How a CTMS Helps With Clinical Research Timelines and Billing Compliance

Clinical researchers use CTMSs to improve trial timelines and maintain compliance with billing terms.

“A CTMS helps improve clinical research timelines by streamlining and automating processes and centralizing tracking so that activities can be conducted consistently and in parallel, reducing time, effort and resource demands,” Kennedy says. “The historical data captured centrally during trials can be used to improve planning timelines and assumptions for future studies.”

By managing billing compliance through a CTMS, trial managers ensure that the correct number of sponsors are funding a trial, according to Tamas Peterson, CTMS product manager at Advarra, which offers CTMS platforms such as OnCore and Clinical Conductor. 

RELATED: Learn how clinical decision support systems improve patient outcomes.

“Financials are an area where we really try and help with those workflows to make sure we’re helping with the timeline, as well as making sure that all of the items are being accounted for and paid for,” Peterson says.

Prior to the advents of CTMSs, trial managers would manage financials for clinical trials in Excel, requiring a lot of time to input information manually, Peterson adds.

Medical University of South Carolina (MUSC), a biomedical research institution, ran large COVID-19 vaccine trials starting in September 2020 using Advarra’s OnCore CTMS on a compressed timeline.

“We pivoted very quickly to get that up and running so that could be housed and managed out of the CTMS,” says Steve Shapiro, associate director of clinical trial management systems at MUSC. “It was a huge timesaver to be able to deal with an unwieldy number of participants as well as visits and research dollars that needed to be invoiced out,” he says.
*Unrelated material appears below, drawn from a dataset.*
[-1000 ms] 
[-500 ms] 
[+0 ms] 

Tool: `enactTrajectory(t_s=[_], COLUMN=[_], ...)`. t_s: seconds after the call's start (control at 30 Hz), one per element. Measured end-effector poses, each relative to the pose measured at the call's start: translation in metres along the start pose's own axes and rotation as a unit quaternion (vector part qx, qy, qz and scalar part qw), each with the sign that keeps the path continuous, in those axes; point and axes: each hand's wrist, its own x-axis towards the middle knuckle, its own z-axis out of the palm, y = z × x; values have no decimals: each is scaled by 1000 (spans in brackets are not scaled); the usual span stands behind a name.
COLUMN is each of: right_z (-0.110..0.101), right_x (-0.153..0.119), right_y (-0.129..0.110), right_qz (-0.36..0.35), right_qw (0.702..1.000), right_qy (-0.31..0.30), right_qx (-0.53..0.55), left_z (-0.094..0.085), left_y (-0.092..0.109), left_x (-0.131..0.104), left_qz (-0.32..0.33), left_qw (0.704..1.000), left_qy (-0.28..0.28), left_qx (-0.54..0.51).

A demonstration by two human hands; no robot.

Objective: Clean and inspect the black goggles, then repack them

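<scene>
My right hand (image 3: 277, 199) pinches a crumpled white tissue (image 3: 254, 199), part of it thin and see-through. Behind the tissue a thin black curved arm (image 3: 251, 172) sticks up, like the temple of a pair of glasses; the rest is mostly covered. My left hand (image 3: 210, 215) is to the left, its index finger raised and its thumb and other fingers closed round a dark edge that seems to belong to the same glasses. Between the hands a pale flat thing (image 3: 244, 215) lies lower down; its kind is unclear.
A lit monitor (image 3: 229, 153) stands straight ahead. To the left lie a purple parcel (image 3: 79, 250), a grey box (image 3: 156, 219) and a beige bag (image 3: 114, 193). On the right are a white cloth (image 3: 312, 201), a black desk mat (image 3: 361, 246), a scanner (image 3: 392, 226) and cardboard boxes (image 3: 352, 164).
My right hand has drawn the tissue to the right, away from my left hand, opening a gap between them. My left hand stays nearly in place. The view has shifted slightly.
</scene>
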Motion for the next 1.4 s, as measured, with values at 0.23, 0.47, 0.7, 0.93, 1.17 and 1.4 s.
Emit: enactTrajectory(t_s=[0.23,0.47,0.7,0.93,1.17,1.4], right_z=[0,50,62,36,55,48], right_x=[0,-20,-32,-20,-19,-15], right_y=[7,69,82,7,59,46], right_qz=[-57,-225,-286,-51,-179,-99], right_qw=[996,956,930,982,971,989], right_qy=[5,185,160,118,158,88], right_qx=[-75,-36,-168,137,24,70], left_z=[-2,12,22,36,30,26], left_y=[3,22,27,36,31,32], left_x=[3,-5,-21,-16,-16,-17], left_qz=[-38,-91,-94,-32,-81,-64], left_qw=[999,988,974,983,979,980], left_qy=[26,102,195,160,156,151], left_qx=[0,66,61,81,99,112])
How to Integrate a CTMS With an EHR or ePRMS

A key function of a CTMS is to integrate with electronic health records (EHRs) and electronic protocol review and monitoring systems (ePRMSs). CTMS users gather key information from EHRs, including demographics, vital signs, laboratory data and medications.
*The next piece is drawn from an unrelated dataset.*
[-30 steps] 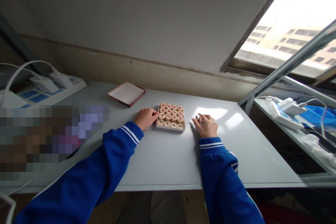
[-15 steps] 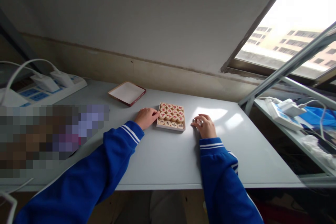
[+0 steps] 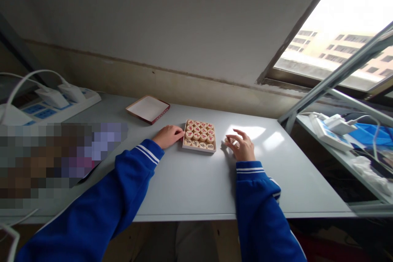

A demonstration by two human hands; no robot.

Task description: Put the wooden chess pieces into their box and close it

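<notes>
Head view: my left hand [image 3: 167, 135] lies loosely curled against the left edge of the box of chess pieces [image 3: 199, 136] mid-table [image 3: 190, 180]. My right hand [image 3: 242, 147] hovers open just right of it, fingers spread over something too small to tell. Bare table lies nearer me.

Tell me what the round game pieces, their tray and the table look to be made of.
Game pieces: pale, matte discs with red or dark marks, probably wood. Tray: thin pale walls, likely cardboard or light wood; unclear which. Table: smooth grey top with soft sheen from window light, probably laminate or painted metal.
</notes>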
Kennedy provides some tips on how to carry out EHR integration:

• Monitor the state of events across systems and the order they occur, which can be unexpected.
• Decide which data will be the “ultimate source of truth,” especially when you combine it with CTMS analytics.
• Limit data duplication during integration, since a CTMS is not a location to store data but to monitor event status during a trial.
• Use open application program interfaces (APIs) to share information between a CTMS and an EHR/ePRMS to maintain real-time access to the data required between both systems.

Advarra’s OnCore platform includes an ePRMS, which lets trial managers ensure that stakeholders review protocol documents correctly. The module lets users manage committee reviews. It includes a scheduling and submission component so users can ensure that a protocol goes through its proper review process throughout the clinical trial lifecycle. 
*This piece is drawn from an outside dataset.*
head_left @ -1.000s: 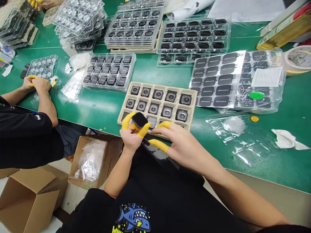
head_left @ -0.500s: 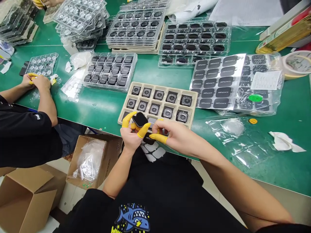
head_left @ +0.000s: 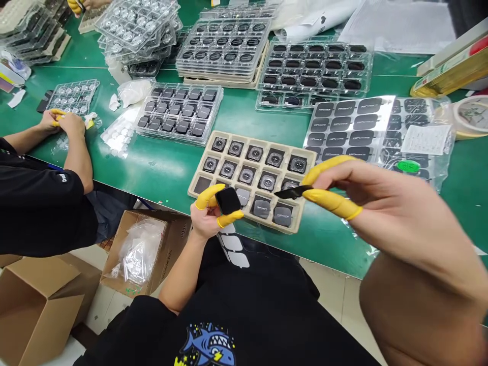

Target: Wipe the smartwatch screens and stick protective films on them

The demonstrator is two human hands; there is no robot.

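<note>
My left hand (head_left: 205,222), with yellow finger cots, grips a smartwatch body (head_left: 229,201) by its edges, its black screen turned up. Raised at the right, close to the camera, my right hand (head_left: 396,213) pinches a thin black film (head_left: 292,193) between thumb and forefinger, seen nearly edge-on. Behind both hands lies a beige tray (head_left: 198,170). Watch bodies with round sensors upward fill its back two rows; dark squares, some printed, sit in the front row. A strip of white rounded-square pieces (head_left: 234,244) hangs at the table edge below my left hand.
Clear trays of dark squares (head_left: 175,109) and stacked trays of dark ovals (head_left: 223,56) stand behind. Sheets of printed dark labels (head_left: 346,124) and a tape roll (head_left: 473,114) lie right. At left, a co-worker's hands (head_left: 64,122) work beside an open cardboard box (head_left: 148,254).
My right hand has moved away from the watch, right and up toward the camera, with the black film in it. The front row of the tray is now uncovered. The view has shifted slightly.
</note>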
The Fast Healthcare Interoperability Resources (FHIR) interface allows the Advarra CTMS to work together with EHRs, Peterson says. Advarra also has what it calls an “ensemble community” where customers come together to share notes on how to integrate EHRs and CTMSs, according to Peterson.

At MUSC, clinical trial managers query an EHR platform from within the CTMS to see which patients might want to enroll in a trial, Shapiro says. Users note the status of participants as consented, on study, on treatment or on follow-up, he says.

LEARN MORE: Understand how de-identified and anonymized data drive clinical trials.

CTMS Helps MUSC Expand Clinical Trial Research

MUSC says a CTMS was critical to its efforts to expand research across the state of South Carolina. The system allows the medical institution to capture accrual and distinguish

Charleston-enrolled participants from those enrolled in Florence, Lancaster, Columbia or regional health network affiliates.

“Being able to expand research out to our affiliates allows us to reach rural and other communities that would not have had access to cutting-edge clinical research trials previously,” says Royce Sampson, director of the Office of Clinical Research at MUSC.

The institution was looking for a platform to track all activities, invoices and milestone items consistently, according to Sampson.

Going forward, a key challenge for MUSC will be creating a culture change to get leadership buy-in for the CTMS applications and convince its busy staff to use them to navigate fast-paced workflows.

“Over time, it will make it easier for them to know what they need to do,” Sampson says. “It will make less work on them as they have systems they can use consistently across projects.”